Casa reclusione Augusta, detenuto magrebino aggredisce agenti penitenziari

AUGUSTA – Due agenti della polizia penitenziaria in servizio al carcere di Augusta sarebbero stati aggrediti e un terzo avrebbe subito minacce di morte, ad opera di un detenuto magrebino. L’episodio, segnalato dal Sippe (Sindacato polizia penitenziaria), è avvenuto alcuni giorni fa nel reparto colloqui della Casa reclusione.

Secondo la segnalazione del dirigente nazionale del Sippe, Sebastiano Bongiovanni, “il detenuto, a suo dire, non avrebbe effettuato tutto il tempo di colloquio come da richiesta, cosa a dir poco impossibile“, “nonostante da calendario non fosse oggi (21 gennaio, ndr) la giornata di colloqui prevista“. “Al magrebino “aggressore” (nei confronti del quale, tra l’altro, vi è in atto un procedimento disciplinare per essere stato partecipe qualche giorno fa in una gravissima lite tra detenuti) – aggiunge il sindacalista – la Direzione, proprio nell’ottica di favorire il rapporto di affettività tra l’utenza e i propri familiari, ha inteso autorizzare il colloquio non programmato. E a farne le spese ancora una volta la Polizia penitenziaria“.

Bongiovanni contesta “accordi sindacali, sottoscritti anche dalla Direzione, che prevedono un importante depauperamento del personale che costituisce l’U.o.
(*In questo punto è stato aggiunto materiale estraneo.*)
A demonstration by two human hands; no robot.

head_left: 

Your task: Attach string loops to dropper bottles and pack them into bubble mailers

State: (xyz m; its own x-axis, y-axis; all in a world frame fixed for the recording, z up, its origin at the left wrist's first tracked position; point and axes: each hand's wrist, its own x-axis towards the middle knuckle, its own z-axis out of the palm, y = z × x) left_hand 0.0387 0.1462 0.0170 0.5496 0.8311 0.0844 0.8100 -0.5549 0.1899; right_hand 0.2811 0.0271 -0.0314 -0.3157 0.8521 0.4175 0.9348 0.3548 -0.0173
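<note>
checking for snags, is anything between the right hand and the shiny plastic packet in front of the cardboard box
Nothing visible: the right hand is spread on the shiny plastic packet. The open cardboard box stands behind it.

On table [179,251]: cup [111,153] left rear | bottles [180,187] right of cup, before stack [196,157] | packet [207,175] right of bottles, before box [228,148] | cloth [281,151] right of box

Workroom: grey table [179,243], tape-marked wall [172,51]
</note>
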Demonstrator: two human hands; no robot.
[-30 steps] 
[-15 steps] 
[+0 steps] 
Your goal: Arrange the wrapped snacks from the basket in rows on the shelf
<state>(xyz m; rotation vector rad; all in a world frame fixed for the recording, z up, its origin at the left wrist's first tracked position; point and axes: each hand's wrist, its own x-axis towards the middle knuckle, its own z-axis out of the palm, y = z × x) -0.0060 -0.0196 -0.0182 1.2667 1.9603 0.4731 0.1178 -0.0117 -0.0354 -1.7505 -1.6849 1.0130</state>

Colloqui: ci si chiede come avrebbero potuto affrontare una situazione di notevole destabilizzazione dell’ordine e della sicurezza, come l’aggressione odierna, senza un numero di personale adeguato alle esigenze del reparto?“.

Il sindacalista del Sippe invita “il Provveditore dell’amministrazione penitenziaria e il Direttore dell’istituto augustano, ognuno per la propria competenza” a “disporre immediatamente ogni utile misura a tutela del personale di p.p. ed in particolar modo degli agenti coinvolti nella gravissima quanto triste vicenda, l’ennesima su scala nazionale a danno del Corpo dal primo giorno del 2019“.

La Direzione della Casa reclusione di Augusta conferma che “l’episodio è avvenuto nel reparto colloqui ed ha coinvolto un detenuto e quattro poliziotti penitenziari“, inoltre rende noto che è “in attesa di relazione circostanziata e provvederà ad avviare con la massima sollecitudine le iniziative disciplinari del caso ed a inviare il rapporto alla Procura della Repubblica per le valutazioni di competenza“.